The paper points to the fact that few have the ability to access budget data as it is being prepared, and only experts and specialists see the data after it has been approved by the presidency.

Moreover, there is a delay in making the information available on the ministry’s website, which means that discourse is usually about what the government should have done rather than participation in setting priorities.

The paper says that research has shown that greater transparency leads to better spending on areas such as sewerage, water, housing, education and agriculture. In Egypt, weak transparency and participation can lead to the opposite.
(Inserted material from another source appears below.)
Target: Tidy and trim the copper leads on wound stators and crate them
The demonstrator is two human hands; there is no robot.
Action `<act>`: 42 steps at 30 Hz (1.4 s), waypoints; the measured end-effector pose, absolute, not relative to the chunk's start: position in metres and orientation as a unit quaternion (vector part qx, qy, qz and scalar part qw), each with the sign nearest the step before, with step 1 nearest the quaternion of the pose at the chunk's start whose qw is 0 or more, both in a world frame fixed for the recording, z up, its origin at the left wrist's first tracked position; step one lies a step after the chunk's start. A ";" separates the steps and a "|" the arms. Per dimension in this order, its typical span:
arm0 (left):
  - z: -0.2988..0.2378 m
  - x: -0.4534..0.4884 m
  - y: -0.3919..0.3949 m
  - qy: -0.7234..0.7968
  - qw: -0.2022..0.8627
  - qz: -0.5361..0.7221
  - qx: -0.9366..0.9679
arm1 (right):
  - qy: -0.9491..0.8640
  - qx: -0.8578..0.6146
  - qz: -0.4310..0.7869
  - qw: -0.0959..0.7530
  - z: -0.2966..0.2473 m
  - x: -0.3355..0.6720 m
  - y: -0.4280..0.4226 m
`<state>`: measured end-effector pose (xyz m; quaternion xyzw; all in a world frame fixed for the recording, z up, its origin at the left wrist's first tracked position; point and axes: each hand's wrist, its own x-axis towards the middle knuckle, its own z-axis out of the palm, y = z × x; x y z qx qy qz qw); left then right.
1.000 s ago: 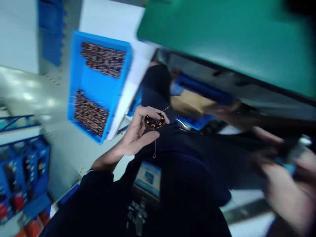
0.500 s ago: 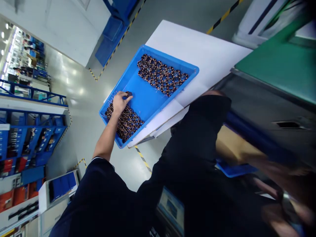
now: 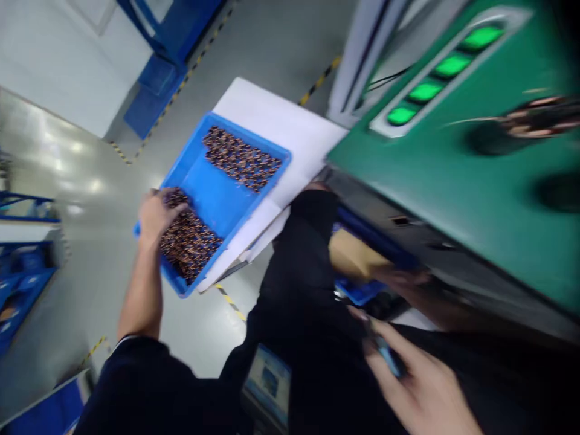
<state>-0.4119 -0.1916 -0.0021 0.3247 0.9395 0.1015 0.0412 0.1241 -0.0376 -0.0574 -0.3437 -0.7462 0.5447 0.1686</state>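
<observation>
My left hand (image 3: 156, 214) is at the left edge of a blue tray (image 3: 217, 196), over a pile of small copper-wound coils (image 3: 193, 244). Its thumb stands apart from the blurred fingers, and nothing shows held between them. A second group of coils (image 3: 242, 160) lies in rows at the tray's far end, with bare blue floor between the two groups. Low on the right, my right hand (image 3: 421, 380) is closed round a small tool with a blue handle (image 3: 388, 356). Motion blur hides the exact kind of tool.
The tray rests on a white board (image 3: 281, 112). To the right is a green work surface (image 3: 453, 163) with a row of lit green buttons (image 3: 426, 92) and blurred copper wires (image 3: 539, 118). Below it sits a yellowish object (image 3: 353, 254). Blue racks (image 3: 27, 272) stand at left.
The view has swung right, bringing the green buttons and my right hand into clearer sight. My left hand has shifted from the inner side of the coil pile to the tray's left edge.
</observation>
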 end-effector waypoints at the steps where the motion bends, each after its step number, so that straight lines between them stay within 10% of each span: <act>1: 0.003 -0.405 -0.183 0.931 0.025 0.125 0.341 | -0.758 -0.336 0.533 0.166 -0.055 0.122 -0.038; 9: 0.005 -0.276 -0.005 0.572 -0.116 0.403 0.705 | -0.783 -0.344 0.509 0.096 -0.036 0.123 -0.044; 21: -0.013 -0.085 0.092 0.641 -0.018 0.295 0.708 | -0.746 -0.401 0.522 0.100 -0.054 0.155 -0.075; 26: -0.014 -0.080 0.080 0.623 -0.013 0.359 0.694 | -0.742 -0.399 0.526 0.116 -0.057 0.161 -0.075; 32: 0.003 -0.077 0.011 0.456 0.282 0.496 0.683 | -0.712 -0.424 0.534 0.169 -0.053 0.181 -0.053; 42: -0.009 -0.056 -0.016 0.487 0.324 0.541 0.605 | -0.665 -0.444 0.531 0.282 -0.027 0.183 -0.037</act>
While the government has announced every year its intention to improve social services and focus on inclusive growth, a lack of public participation and supervision have led to the fact that some stakeholders, such as investors who have better access to information, use their leverage to steer the budget in their favour, sometimes against promises to achieve social justice.

The study shows that the 2015-2016 budget does not meet Egypt’s constitutional clause on government spending on health and education. Spending on education stands at four per cent of GDP instead of increasing gradually to reach international levels over three years. The same thing goes for health, where spending has been set at 1.8 per cent of GDP.

The paper says the government has missed the chance for a second year to reach the minimum of three per cent of GDP set out by the constitution for health spending, increasing annually by one per cent to reach the minimum international level of six per cent.

Several stages to improve budgetary transparency are provided by the paper. There is a need to increase disclosure by publishing information in a timely manner and in an internationally recognised format.

In the medium term, more government bodies should be involved, and the Ministry of Finance should announce a time line for reform. This would involve legislative reforms, such as the introduction of a freedom of information act.

In addition, the paper stresses that the government needs to work with NGOs, side by side with the World Bank, to modify the municipalities’ law to allow them to present amendments, prepare their own budgets and oversee their implementation.

These reforms will need time, the researcher says, because they involve more than one government body. Moreover, there must be the political will to involve the public in debates over the budget. Government employees must also be trained to make information available and to engage public discourse.